### THE PROBLEM
When the string "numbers" occurs in a line of the listing below, return that line.

### GIVEN ENTRIES
----------
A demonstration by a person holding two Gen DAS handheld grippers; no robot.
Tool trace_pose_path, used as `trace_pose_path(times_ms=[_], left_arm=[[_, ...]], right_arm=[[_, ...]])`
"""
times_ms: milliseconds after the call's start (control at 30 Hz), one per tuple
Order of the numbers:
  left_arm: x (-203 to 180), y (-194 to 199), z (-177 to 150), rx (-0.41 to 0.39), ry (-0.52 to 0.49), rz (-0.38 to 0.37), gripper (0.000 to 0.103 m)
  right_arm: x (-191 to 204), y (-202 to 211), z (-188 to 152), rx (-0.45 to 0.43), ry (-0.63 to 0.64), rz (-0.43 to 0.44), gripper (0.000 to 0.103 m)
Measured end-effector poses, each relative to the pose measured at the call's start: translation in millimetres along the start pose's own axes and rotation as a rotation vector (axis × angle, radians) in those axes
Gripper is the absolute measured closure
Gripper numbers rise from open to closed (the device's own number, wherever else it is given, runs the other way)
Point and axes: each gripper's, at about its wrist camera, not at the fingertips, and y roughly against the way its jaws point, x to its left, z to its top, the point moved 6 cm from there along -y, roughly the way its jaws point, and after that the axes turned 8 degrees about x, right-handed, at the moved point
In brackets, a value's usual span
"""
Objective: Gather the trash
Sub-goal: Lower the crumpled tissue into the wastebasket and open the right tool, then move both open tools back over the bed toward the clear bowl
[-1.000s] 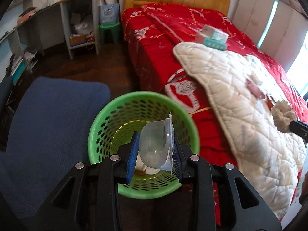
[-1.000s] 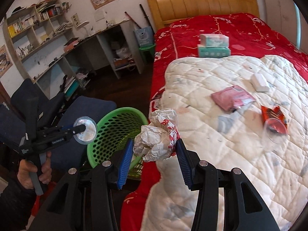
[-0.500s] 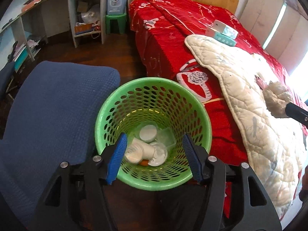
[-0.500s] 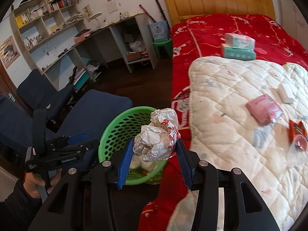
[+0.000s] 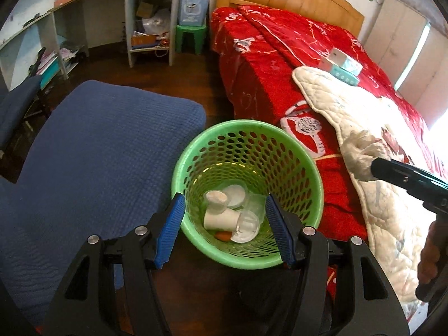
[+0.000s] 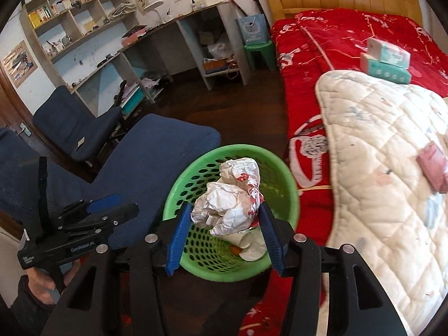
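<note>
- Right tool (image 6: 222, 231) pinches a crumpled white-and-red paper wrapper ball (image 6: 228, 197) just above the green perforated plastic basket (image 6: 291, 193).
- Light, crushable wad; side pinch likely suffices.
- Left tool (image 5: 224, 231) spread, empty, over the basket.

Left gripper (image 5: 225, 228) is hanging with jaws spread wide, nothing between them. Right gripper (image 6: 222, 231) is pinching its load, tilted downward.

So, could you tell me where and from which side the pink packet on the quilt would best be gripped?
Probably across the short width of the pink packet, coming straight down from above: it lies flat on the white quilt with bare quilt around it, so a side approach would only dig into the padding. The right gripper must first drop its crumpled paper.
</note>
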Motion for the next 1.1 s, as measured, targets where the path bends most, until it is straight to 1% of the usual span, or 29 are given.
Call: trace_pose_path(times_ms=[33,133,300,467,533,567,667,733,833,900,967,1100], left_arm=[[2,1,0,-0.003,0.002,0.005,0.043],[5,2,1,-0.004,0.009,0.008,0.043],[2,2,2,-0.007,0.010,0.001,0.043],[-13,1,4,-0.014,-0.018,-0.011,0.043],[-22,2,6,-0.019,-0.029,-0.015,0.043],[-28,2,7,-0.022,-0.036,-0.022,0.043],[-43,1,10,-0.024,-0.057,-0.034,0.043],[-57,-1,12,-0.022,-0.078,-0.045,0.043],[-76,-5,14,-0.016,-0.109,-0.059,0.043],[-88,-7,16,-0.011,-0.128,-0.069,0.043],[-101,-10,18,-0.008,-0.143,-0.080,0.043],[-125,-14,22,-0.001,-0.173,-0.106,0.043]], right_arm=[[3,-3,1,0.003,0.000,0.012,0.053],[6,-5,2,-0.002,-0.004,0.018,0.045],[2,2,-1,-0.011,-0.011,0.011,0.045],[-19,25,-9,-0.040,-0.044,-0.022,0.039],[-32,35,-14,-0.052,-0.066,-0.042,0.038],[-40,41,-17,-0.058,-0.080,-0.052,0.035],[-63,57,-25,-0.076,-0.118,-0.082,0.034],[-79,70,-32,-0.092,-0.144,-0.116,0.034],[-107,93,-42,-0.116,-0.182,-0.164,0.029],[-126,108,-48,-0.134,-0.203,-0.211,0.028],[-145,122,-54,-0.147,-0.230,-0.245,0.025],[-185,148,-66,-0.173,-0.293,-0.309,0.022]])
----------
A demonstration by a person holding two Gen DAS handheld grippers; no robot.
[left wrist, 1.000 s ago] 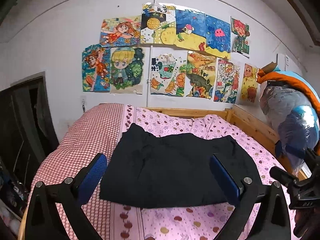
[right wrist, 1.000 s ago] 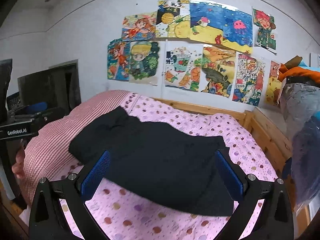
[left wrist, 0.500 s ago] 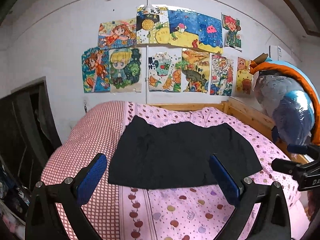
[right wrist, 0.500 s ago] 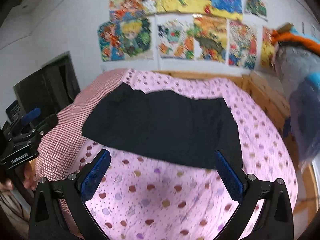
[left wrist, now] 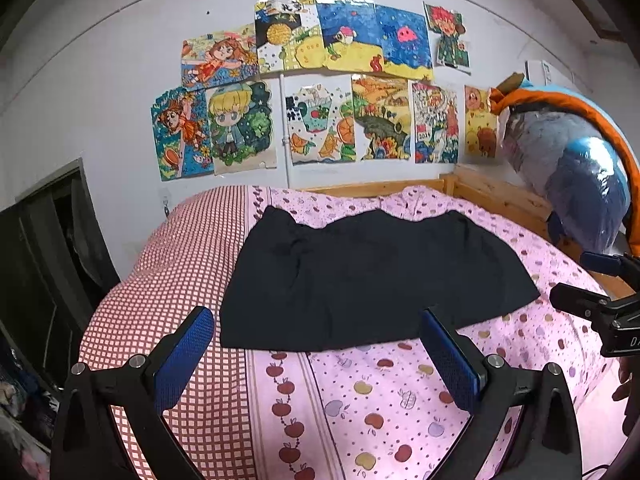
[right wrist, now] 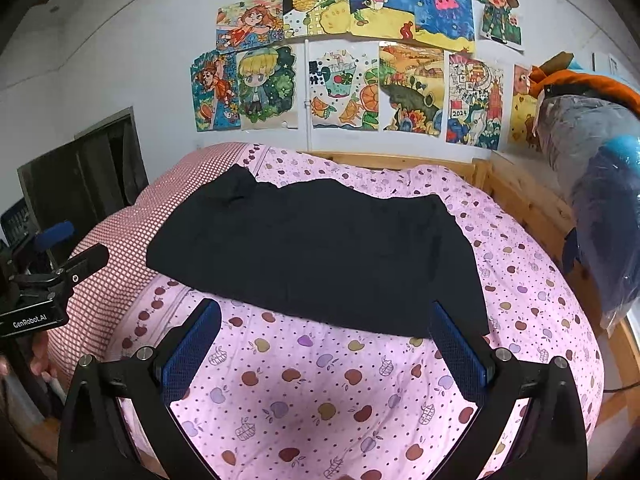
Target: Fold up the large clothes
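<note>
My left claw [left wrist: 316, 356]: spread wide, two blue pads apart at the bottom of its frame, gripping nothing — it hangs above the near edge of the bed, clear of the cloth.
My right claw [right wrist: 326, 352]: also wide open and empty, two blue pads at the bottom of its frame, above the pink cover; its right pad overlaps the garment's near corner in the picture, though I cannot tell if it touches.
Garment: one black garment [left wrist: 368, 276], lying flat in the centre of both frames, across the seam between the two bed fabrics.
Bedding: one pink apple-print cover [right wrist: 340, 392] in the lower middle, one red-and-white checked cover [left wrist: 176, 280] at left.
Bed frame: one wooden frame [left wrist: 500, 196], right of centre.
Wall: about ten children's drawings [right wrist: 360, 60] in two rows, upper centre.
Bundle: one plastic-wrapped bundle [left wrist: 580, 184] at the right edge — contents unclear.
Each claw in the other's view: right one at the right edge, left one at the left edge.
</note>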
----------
### OUTPUT FOR THIS EXERCISE
Order of the numbers:
Gripper numbers rise from open to closed (the device's own number, wherever else it is given, runs the other way)

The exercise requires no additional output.